**Exercise instructions:** Send back the data below exactly. Drop every picture.
** Opening Data block block **
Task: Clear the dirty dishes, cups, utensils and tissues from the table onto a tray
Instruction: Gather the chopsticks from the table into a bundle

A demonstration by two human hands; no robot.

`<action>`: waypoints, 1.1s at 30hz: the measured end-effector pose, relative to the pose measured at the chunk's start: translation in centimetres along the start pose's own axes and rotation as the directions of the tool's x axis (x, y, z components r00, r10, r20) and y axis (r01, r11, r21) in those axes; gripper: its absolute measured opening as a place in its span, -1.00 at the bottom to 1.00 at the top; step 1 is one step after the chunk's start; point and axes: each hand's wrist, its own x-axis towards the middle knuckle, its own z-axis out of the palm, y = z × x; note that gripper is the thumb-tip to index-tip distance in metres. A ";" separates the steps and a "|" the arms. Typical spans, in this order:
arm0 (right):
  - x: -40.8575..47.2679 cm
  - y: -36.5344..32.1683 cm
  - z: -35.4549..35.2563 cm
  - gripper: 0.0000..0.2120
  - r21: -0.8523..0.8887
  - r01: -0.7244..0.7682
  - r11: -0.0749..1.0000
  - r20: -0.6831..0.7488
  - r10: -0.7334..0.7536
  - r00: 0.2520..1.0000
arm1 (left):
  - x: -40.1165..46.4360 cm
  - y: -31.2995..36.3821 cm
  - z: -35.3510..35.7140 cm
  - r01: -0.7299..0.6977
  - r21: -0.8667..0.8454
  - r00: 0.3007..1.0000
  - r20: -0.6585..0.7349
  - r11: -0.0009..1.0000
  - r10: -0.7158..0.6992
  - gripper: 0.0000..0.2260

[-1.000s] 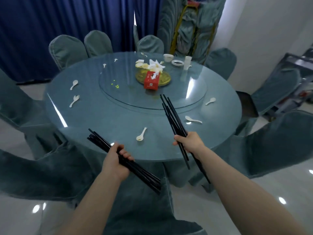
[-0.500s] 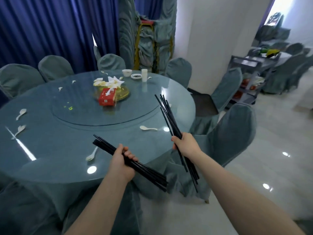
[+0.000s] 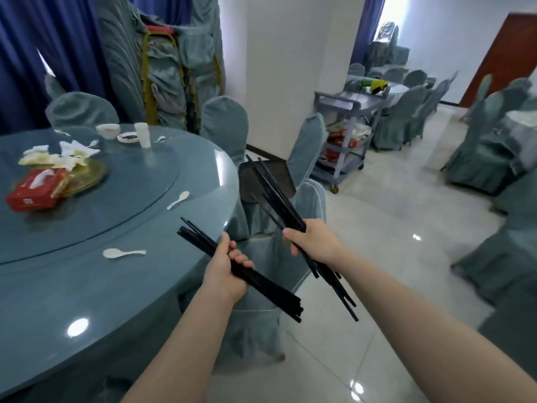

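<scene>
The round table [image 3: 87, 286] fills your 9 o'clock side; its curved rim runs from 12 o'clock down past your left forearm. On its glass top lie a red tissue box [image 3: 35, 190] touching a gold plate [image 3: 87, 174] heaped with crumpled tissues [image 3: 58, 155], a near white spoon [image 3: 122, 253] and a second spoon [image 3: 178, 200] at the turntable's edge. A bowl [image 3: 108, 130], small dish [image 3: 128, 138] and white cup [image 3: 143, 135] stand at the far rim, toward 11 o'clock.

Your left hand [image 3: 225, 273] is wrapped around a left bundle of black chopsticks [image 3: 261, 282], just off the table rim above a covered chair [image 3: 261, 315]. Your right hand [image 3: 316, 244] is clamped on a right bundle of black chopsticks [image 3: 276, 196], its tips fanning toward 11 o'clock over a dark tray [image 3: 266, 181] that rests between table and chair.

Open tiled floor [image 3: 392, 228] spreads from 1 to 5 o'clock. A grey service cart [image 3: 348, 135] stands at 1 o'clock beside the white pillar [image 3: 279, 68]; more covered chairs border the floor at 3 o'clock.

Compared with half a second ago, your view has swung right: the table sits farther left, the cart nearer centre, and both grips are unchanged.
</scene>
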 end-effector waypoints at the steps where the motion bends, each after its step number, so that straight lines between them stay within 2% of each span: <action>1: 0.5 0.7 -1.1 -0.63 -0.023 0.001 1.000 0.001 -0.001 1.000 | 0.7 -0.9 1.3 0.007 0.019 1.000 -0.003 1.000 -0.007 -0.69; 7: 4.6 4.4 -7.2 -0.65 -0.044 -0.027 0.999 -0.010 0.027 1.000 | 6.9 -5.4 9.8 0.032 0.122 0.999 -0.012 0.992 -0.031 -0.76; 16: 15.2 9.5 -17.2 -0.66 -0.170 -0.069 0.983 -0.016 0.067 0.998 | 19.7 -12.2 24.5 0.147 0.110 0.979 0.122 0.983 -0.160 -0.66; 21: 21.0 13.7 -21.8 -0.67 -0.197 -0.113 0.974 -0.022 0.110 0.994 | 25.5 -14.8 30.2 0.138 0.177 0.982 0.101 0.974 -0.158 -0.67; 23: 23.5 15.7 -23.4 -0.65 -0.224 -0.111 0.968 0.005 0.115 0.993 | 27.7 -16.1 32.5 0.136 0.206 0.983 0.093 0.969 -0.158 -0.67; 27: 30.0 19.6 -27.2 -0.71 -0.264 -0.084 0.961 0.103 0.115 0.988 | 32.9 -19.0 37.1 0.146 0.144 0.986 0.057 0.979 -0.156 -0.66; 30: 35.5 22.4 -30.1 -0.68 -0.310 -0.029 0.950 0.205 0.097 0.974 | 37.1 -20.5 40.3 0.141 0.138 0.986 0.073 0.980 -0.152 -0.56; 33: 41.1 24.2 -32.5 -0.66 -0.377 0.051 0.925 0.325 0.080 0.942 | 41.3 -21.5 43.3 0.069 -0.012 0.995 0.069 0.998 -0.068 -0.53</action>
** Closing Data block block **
**Output below:**
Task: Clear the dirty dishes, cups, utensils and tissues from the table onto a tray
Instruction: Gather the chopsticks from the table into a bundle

A demonstration by two human hands; no robot.

`<action>`: waypoints, 1.1s at 30hz: the measured end-effector pose, relative to the pose measured at the chunk's start: translation in centimetres along the start pose's own axes and rotation as the directions of the tool's x axis (x, y, z components r00, r10, r20) and y axis (r01, r11, r21) in those axes; gripper: its absolute measured opening as a place in its span, -1.00 at the bottom to 1.00 at the top; step 1 is one step after the chunk's start; point and axes: each hand's wrist, its own x-axis towards the middle knuckle, its own z-axis out of the palm, y = z × x; note that gripper is the thumb-tip to index-tip distance in metres. A ";" separates the steps and a "|" the arms. Typical spans, in this order:
arm0 (right):
  - x: -40.8575..47.2679 cm
  - y: -36.5344..32.1683 cm
  - z: -35.4549..35.2563 cm
  - gripper: 0.0000..0.2120
  - r21: -0.8523..0.8887
  - r01: -0.7244..0.7682
  - r11: -0.0749..1.0000
  - r20: -0.6831..0.7488
  - r10: -0.7334..0.7536
  - r00: 0.2520..1.0000
arm1 (left):
  - x: -40.1165..46.4360 cm
  - y: -31.2995..36.3821 cm
  - z: -35.3510..35.7140 cm
  - r01: -0.7299..0.6977
  - r21: -0.8667..0.8454
  - r00: 0.3007..1.0000
  - r20: -0.6585..0.7349
  - r11: -0.0009..1.0000
  - r10: -0.7158..0.6992
  - gripper: 0.0000..0.2260

[-1.000s] 
[-0.500s] 
[+0.000s] 

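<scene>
The round table [image 3: 87, 286] fills your 9 o'clock side; its curved rim runs from 12 o'clock down past your left forearm. On its glass top lie a red tissue box [image 3: 35, 190] touching a gold plate [image 3: 87, 174] heaped with crumpled tissues [image 3: 58, 155], a near white spoon [image 3: 122, 253] and a second spoon [image 3: 178, 200] at the turntable's edge. A bowl [image 3: 108, 130], small dish [image 3: 128, 138] and white cup [image 3: 143, 135] stand at the far rim, toward 11 o'clock.

Your left hand [image 3: 225, 273] is wrapped around a left bundle of black chopsticks [image 3: 261, 282], just off the table rim above a covered chair [image 3: 261, 315]. Your right hand [image 3: 316, 244] is clamped on a right bundle of black chopsticks [image 3: 276, 196], its tips fanning toward 11 o'clock over a dark tray [image 3: 266, 181] that rests between table and chair.

Open tiled floor [image 3: 392, 228] spreads from 1 to 5 o'clock. A grey service cart [image 3: 348, 135] stands at 1 o'clock beside the white pillar [image 3: 279, 68]; more covered chairs border the floor at 3 o'clock.

Compared with half a second ago, your view has swung right: the table sits farther left, the cart nearer centre, and both grips are unchanged.
</scene>
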 end-effector waypoints at the steps where the motion bends, each after its step number, so that straight lines between them stay within 2% of each span: <action>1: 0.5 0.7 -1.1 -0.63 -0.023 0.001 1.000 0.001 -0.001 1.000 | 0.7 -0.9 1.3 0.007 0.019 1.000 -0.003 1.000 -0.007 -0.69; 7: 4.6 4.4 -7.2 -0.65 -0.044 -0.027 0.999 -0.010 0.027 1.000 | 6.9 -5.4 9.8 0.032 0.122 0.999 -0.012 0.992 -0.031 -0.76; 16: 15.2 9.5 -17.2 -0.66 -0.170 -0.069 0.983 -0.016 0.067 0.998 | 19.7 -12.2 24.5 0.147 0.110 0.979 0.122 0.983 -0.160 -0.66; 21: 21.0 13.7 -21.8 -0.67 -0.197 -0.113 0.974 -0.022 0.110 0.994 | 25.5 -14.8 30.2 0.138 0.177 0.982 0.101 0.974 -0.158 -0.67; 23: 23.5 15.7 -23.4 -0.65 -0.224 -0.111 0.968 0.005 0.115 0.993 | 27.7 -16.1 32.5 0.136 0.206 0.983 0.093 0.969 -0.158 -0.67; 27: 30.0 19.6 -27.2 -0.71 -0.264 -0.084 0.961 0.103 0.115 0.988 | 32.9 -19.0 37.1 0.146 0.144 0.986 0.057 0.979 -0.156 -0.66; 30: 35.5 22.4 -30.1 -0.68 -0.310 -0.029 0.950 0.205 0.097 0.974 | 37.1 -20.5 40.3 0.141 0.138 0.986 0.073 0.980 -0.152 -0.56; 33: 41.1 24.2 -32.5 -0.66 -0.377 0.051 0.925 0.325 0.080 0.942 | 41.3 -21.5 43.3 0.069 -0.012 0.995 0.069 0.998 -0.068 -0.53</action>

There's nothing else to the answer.